## Task item
Starting at the line below holding "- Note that" and stopping at the line holding "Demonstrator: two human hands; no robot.", print every line exactly, both ends included, and leave the rest out.

## Collected material
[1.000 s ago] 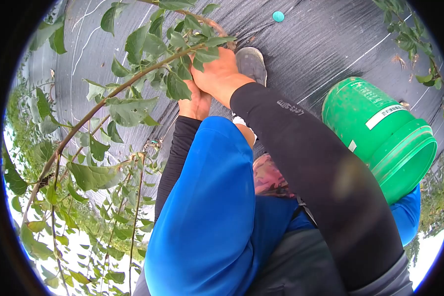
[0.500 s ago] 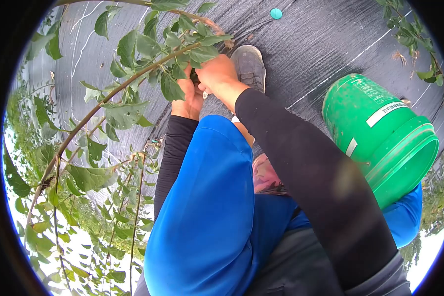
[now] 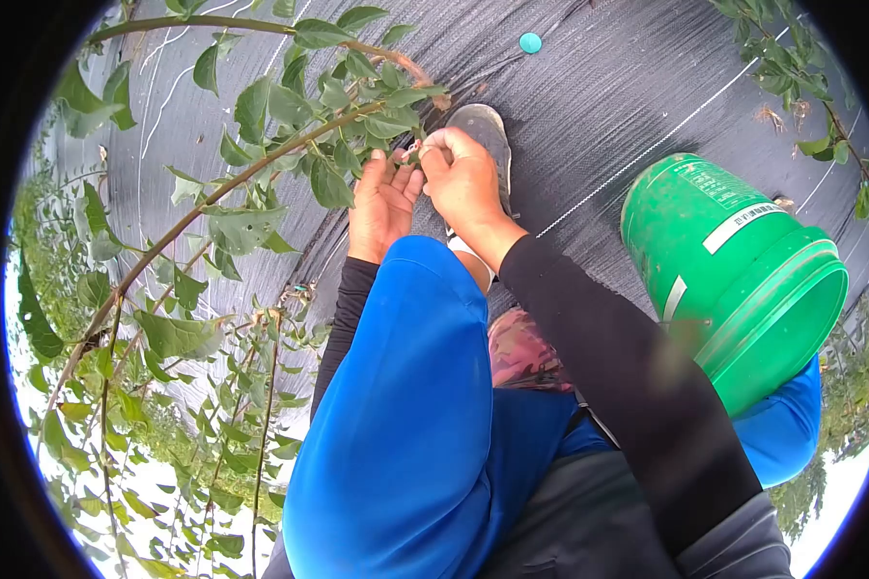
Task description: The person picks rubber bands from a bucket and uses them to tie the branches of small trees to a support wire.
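My left hand is palm up with its fingers apart, just below the leaves at the end of a leafy branch. Beside it my right hand is closed, its thumb and index finger pinching a small pinkish thing too small to make out. The fingertips of both hands are close together above the dark ground cover, near a grey shoe.
A green bucket lies tilted on the right, its opening toward the lower right. A small teal disc lies on the black ground cover. More leafy branches hang at the left and upper right. My blue-clad knee rises below the hands.
My right hand has drawn back from the leaves, now pinching the small pinkish thing. My left palm has turned up and come out from behind the foliage. The view has shifted slightly.
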Motion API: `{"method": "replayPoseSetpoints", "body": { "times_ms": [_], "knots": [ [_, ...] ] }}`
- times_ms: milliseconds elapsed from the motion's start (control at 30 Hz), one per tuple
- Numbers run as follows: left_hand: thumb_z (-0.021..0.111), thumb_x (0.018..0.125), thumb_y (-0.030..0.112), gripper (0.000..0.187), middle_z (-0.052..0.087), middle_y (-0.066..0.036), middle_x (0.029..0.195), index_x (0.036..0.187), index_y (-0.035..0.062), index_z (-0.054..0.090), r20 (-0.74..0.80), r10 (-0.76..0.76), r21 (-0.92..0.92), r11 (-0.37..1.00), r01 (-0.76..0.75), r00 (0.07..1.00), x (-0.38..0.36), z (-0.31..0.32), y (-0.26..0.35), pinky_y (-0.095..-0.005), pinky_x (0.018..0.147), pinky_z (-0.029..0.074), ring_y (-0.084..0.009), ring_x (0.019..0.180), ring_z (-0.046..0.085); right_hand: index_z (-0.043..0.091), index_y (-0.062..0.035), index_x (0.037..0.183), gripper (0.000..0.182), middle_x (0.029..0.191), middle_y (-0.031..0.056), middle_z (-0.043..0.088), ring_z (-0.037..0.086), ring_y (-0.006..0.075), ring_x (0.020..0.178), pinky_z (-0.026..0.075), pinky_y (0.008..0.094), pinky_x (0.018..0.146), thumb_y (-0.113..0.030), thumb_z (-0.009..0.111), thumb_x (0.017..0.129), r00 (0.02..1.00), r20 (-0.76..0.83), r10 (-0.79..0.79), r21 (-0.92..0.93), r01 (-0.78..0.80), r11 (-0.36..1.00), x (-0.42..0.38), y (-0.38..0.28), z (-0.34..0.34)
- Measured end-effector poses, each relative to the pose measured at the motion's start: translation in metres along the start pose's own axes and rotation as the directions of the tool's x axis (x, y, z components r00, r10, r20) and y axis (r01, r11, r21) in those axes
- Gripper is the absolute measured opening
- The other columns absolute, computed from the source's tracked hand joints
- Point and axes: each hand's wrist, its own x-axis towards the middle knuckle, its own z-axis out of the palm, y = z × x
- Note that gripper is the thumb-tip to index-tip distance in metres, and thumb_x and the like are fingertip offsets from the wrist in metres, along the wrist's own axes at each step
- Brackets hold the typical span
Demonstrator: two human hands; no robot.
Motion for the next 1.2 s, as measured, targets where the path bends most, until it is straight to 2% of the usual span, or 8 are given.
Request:
{"method": "replayPoseSetpoints", "body": {
  "times_ms": [33, 67, 200, 367, 567, 667, 967, 1200],
  "knots": [
    [0.058, 0.087, 0.024, 0.025, 0.058, -0.005, 0.097, 0.105, 0.0078, 0.050, -0.005, -0.063, -0.066, 0.996, 0.063, 0.998, 0.000, -0.002, -0.002, -0.0304, 0.079, 0.048, -0.0172, 0.091, 0.057, 0.060, -0.0048, 0.081, 0.013, 0.068, 0.0109, 0.063, 0.062, 0.0254, 0.064, 0.047, 0.0371, 0.059, -0.017, 0.055, 0.082, 0.999, 0.006, 0.046, 0.046, -0.046, 0.998, -0.004, -0.005, -0.006],
    [0.061, 0.085, 0.029, 0.037, 0.056, -0.007, 0.103, 0.111, 0.0060, 0.048, 0.046, -0.078, -0.089, 0.993, 0.082, 0.996, -0.001, -0.002, -0.003, -0.0315, 0.084, 0.047, -0.0183, 0.097, 0.055, 0.060, -0.0007, 0.085, 0.010, 0.069, 0.0047, 0.061, 0.055, 0.0079, 0.057, 0.045, 0.0254, 0.050, -0.010, 0.057, 0.083, 1.000, 0.006, -0.013, 0.048, 0.013, 0.999, -0.006, -0.003, -0.009],
    [0.063, 0.083, 0.032, 0.054, 0.050, -0.011, 0.115, 0.124, 0.0049, 0.040, 0.249, -0.238, -0.120, 0.954, 0.274, 0.939, -0.020, 0.008, 0.000, -0.0354, 0.086, 0.046, -0.0198, 0.102, 0.052, 0.060, -0.0006, 0.084, 0.010, 0.068, 0.0043, 0.061, 0.055, 0.0076, 0.057, 0.046, 0.0244, 0.052, -0.010, 0.056, 0.083, 0.998, 0.008, -0.054, 0.079, 0.053, 0.995, -0.027, -0.018, -0.031],
    [0.061, 0.085, 0.014, 0.031, 0.062, -0.007, 0.094, 0.113, 0.0043, 0.053, 0.424, -0.286, 0.091, 0.957, 0.274, 0.859, -0.059, 0.053, 0.021, -0.0277, 0.070, 0.051, -0.0173, 0.081, 0.059, 0.060, 0.0002, 0.082, 0.012, 0.068, 0.0040, 0.061, 0.055, 0.0074, 0.059, 0.045, 0.0242, 0.055, -0.011, 0.057, 0.082, 0.979, 0.007, -0.202, -0.029, 0.202, 0.979, -0.051, -0.055, -0.064],
    [0.061, 0.084, 0.009, 0.026, 0.063, -0.004, 0.097, 0.109, 0.0033, 0.058, 0.541, -0.122, 0.480, 0.858, -0.186, 0.832, -0.109, 0.131, 0.056, -0.0238, 0.066, 0.048, -0.0110, 0.082, 0.058, 0.060, -0.0025, 0.081, 0.009, 0.071, 0.0094, 0.062, 0.061, 0.0188, 0.063, 0.047, 0.0317, 0.059, -0.011, 0.057, 0.080, 0.901, -0.140, -0.411, 0.033, 0.419, 0.907, -0.072, -0.104, -0.111],
    [0.059, 0.082, 0.006, 0.025, 0.063, -0.001, 0.097, 0.107, 0.0032, 0.060, 0.627, -0.060, 0.664, 0.562, -0.493, 0.777, -0.135, 0.166, 0.065, -0.0219, 0.064, 0.044, -0.0070, 0.081, 0.056, 0.059, -0.0005, 0.082, 0.009, 0.072, 0.0072, 0.062, 0.060, 0.0126, 0.065, 0.047, 0.0285, 0.059, -0.009, 0.056, 0.082, 0.885, -0.217, -0.411, 0.188, 0.451, 0.872, -0.094, -0.140, -0.137],
    [0.051, 0.086, 0.006, 0.018, 0.061, -0.005, 0.078, 0.098, -0.0023, 0.061, 0.658, 0.262, 0.735, -0.025, -0.677, 0.706, -0.139, 0.154, 0.057, -0.0267, 0.069, 0.045, -0.0121, 0.073, 0.056, 0.054, -0.0012, 0.085, 0.006, 0.077, 0.0025, 0.058, 0.053, 0.0069, 0.062, 0.044, 0.0208, 0.056, -0.008, 0.053, 0.085, 0.889, -0.199, -0.413, 0.285, 0.456, 0.843, -0.205, -0.117, -0.251],
    [0.049, 0.088, 0.013, 0.025, 0.062, -0.009, 0.091, 0.106, -0.0031, 0.057, 0.559, 0.340, 0.826, -0.155, -0.542, 0.756, -0.200, 0.091, 0.053, -0.0276, 0.070, 0.046, -0.0144, 0.078, 0.057, 0.058, -0.0037, 0.078, 0.002, 0.069, 0.0082, 0.059, 0.058, 0.0179, 0.060, 0.045, 0.0301, 0.053, -0.006, 0.058, 0.077, 0.706, -0.362, -0.608, -0.476, 0.420, 0.772, -0.315, -0.092, -0.344]
  ]
}}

## Output for this exercise
- Note that gripper is the thumb-tip to index-tip distance in metres, and thumb_x and the like are fingertip offsets from the wrist in metres, along the wrist's own axes at each step
- Brackets hold the typical span
Demonstrator: two human hands; no robot.

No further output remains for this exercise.